■ Exercise goal
Wherever an image appears in the data, omit it and copy all the remaining text word for word.

Start of Block

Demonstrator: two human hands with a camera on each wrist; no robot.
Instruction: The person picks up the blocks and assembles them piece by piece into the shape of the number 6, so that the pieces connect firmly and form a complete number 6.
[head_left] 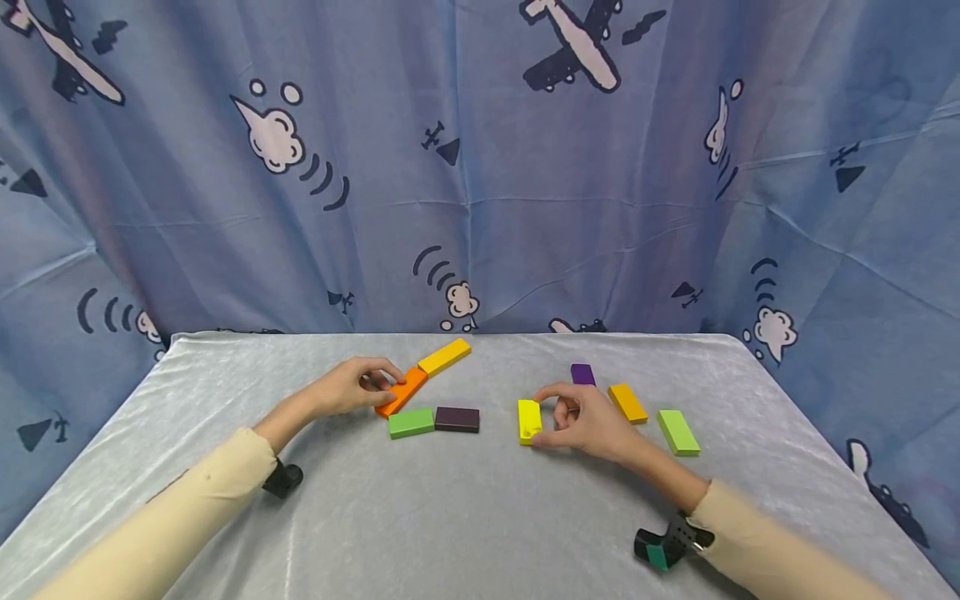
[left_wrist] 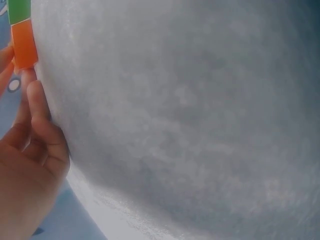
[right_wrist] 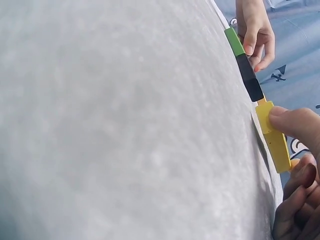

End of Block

■ Answer
Demonstrator: two human hands with a camera on each wrist; no robot.
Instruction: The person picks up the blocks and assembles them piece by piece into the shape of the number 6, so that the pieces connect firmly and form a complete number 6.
[head_left] 
[left_wrist] 
[right_wrist] 

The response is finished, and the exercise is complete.